After examining the object, they confirmed that the lone object left on the sand was indeed a precious Roman artifact, which highlights Varna if not Bulgaria as a rich archaeological site that experiences looting, as per TVP World, due to a lack of funds to carry out excavations. Thus, archaeologists reported this incident to the prosecutor’s office.

The beach bar that’s actually a precious Roman artifact

After being found by a tourist at the Sts. Constantine and Helena Resort on the Black Sea, a Bulgarian news outlet traced the sarcophagus to the Radjana Beach Bar in photographs dating back to 2020, as per MSN. A photograph on Facebook showed people sitting around the priceless object with a bar in the background. So how did the sarcophagus without a lid get to the bar let alone the beach? The owners did not comment.

Though it ended up on a beach haphazardly, however, experts ensured that the historical artifact of considerable significance at eight feet, as per Daily Mail, was transported to the Archaeological Museum of Varna carefully, which involved heavy equipment and the Fire Department, as Ancient Origins reports.

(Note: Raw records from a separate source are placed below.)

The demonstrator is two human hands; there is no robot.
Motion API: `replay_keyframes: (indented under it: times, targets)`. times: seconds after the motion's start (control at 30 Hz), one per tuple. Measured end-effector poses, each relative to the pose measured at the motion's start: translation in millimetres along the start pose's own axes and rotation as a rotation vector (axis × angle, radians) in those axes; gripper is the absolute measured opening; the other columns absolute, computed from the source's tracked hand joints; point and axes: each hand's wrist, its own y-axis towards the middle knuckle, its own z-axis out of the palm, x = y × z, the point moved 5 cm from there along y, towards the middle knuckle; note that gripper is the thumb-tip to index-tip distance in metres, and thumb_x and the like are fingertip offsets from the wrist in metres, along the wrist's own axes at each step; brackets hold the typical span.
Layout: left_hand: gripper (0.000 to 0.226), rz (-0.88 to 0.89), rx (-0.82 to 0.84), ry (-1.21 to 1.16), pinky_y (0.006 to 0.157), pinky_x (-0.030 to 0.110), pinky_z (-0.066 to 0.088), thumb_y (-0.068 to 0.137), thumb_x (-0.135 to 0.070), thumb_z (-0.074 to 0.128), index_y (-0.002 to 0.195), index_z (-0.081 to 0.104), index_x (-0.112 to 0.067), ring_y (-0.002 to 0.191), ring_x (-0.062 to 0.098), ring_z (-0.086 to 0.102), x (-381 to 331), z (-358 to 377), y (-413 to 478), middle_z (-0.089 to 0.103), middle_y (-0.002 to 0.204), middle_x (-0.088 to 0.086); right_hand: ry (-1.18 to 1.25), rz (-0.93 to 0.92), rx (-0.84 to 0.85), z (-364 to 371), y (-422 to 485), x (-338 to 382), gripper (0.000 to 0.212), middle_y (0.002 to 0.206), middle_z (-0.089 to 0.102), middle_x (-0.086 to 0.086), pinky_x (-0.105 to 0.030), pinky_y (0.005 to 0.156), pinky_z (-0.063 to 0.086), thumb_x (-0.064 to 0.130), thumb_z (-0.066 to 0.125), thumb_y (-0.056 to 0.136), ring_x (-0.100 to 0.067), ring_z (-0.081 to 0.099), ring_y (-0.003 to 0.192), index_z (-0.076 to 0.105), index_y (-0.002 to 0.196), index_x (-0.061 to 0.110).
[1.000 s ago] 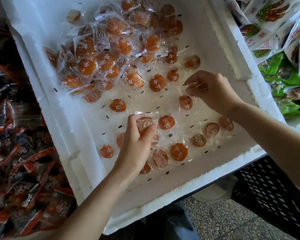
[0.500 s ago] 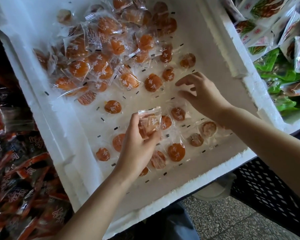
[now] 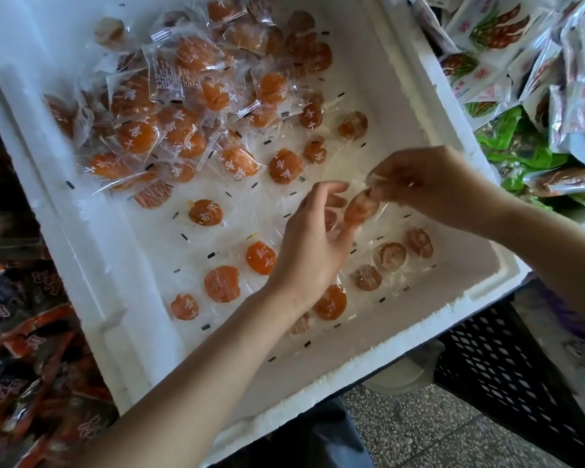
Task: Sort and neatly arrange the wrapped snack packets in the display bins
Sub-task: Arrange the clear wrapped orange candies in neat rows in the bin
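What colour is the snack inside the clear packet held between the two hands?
Orange-red; the clear-wrapped snack packet shows best in the head view.

We find the foam bin (image 3: 115, 265) in the middle, with a heap of packets (image 3: 169, 106) in its far left part and single packets (image 3: 260, 258) spread apart on its bottom, nearer us and to the right. Above those, our left hand (image 3: 311, 244) and right hand (image 3: 429, 184) meet over the bin's right half, one packet (image 3: 360, 209) held between them. A neighbouring bin (image 3: 21, 349) of packets lies left of the foam bin, another bin (image 3: 537, 79) lies right of it and farther back, and a crate (image 3: 507, 373) stands on the floor (image 3: 419, 434) below its near right corner.
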Motion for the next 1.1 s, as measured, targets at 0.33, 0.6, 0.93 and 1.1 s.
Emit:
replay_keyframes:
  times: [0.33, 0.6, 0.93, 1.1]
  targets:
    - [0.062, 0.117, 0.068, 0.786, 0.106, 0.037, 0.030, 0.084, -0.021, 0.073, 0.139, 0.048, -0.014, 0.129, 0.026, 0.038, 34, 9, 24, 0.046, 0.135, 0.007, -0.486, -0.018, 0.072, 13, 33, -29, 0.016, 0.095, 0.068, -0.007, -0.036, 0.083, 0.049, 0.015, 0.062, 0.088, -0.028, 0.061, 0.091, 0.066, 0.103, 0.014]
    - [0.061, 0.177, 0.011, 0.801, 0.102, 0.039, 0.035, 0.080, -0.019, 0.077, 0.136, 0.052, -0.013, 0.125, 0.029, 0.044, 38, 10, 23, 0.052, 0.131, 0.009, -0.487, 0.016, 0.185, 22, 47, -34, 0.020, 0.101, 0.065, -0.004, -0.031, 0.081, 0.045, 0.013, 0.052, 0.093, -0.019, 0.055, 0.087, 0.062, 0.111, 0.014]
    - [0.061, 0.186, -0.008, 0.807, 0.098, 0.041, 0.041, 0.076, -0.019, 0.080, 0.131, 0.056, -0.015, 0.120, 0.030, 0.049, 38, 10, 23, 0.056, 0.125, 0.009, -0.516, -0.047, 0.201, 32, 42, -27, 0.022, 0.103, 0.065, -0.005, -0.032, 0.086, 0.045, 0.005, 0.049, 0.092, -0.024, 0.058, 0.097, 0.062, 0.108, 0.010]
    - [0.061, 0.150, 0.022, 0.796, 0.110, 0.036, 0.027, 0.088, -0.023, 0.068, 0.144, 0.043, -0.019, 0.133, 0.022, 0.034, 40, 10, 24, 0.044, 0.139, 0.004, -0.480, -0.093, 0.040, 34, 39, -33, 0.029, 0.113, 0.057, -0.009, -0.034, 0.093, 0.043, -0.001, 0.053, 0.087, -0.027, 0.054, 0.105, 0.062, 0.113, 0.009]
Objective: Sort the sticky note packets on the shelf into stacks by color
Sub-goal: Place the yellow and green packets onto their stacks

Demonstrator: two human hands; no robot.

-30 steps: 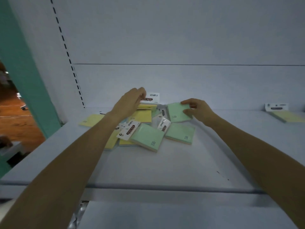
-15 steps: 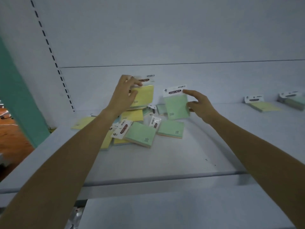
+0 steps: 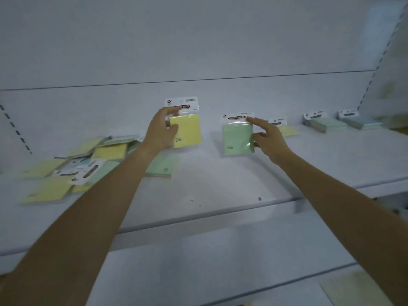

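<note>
At the left of the frame, a loose pile of yellow and green packets [image 3: 72, 166] lies on the white shelf [image 3: 220, 191]. At centre, the left hand [image 3: 160, 131] grasps a yellow packet [image 3: 186, 129] upright above the shelf, and just right of centre the right hand [image 3: 268, 138] pinches a green packet [image 3: 237, 135] by its edge, also lifted. At the right rear, a single yellow packet [image 3: 287, 129], a green stack [image 3: 326, 124] and a blue stack [image 3: 359, 121] lie in a row.

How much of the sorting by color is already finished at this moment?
Done: a few packets lie separated on the right, yellow, green, bluish. In hand: the left hand holds a yellow packet, the right hand a green packet. Left: the mixed pile.
</note>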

“We want to see what is under it, whether any of the original coloring has remained, what technique was used to make it—all of the information that will tell us if the sarcophagus is authentic. We have just started, we can’t say anything for sure,” museum expert on the scene Milen Marinov stated in Ancient Origins.

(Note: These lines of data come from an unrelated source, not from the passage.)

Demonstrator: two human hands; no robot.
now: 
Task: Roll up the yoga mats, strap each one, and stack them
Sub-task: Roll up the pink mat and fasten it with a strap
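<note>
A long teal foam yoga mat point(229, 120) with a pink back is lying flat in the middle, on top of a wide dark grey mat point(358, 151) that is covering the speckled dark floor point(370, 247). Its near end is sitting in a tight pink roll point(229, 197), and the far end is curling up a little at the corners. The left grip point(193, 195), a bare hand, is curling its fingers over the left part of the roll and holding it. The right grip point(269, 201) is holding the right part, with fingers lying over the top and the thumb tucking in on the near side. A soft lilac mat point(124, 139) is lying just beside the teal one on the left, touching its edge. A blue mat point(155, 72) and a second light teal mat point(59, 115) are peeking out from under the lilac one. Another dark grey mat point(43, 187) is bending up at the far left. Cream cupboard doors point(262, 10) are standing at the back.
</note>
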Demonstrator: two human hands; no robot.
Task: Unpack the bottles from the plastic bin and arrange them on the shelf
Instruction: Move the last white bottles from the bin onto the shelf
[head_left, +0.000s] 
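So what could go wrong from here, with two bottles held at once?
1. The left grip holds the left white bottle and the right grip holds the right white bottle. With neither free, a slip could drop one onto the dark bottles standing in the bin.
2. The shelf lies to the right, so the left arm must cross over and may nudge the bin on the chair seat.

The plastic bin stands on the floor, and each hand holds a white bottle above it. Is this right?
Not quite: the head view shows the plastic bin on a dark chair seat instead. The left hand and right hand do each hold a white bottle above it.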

Upon removing the paint that had been added to the façade, archaeologists identified the Shelly limestone as well as the decorations such as the garlands, a common motif in Ancient Roman funerary art, also featuring heads, rosettes, and a double-edged ax as a genuine example of Roman art from the second or third century AD, as per TVP World.

The Roman sarcophagus was probably stolen

Daily Mail reported that the design doesn’t fit the aesthetic of other Roman artifacts in Varna, so most likely, it came from another region in Bulgaria, though it seems to have definitely originated in the country. All the same, Varna boasts a history that spans 7,000 years, which became a Thracian settlement and later an Ancient Greek colony, which then got integrated into the Roman Empire in 15 AD, Ancient Origins explains.

But more importantly, Alexander Minchev, the head of the investigatory team, told Bulgarian National Television, as per Daily Mail, that “ ‘every object that has archaeological value, regardless of where, when and by whom it was found, belongs to the state.”

As one of the poorest countries in the EU, TVP World notes, the country cannot perform excavations easily, some of the country’s precious artifacts are illegally taken and sold on the international black market. The strange apparition of the Roman sarcophagus could probably be attributed to shady dealings or a misunderstanding even that sent the authentic, ancient object on an adventure that ended at the shore.

“It is the job of the police, possibly the prosecutor’s office, who must investigate how this sarcophagus ended up in Varna and on the beach. That is something to be done by the relevant authorities, and it must be done because this is probably not an isolated case,” Minchev told the The Sophia Globe. So to those in Bulgaria: keep an eye out for objects that might be lying around — it might be the real thing. Archaeologists want to be informed, so call the local police.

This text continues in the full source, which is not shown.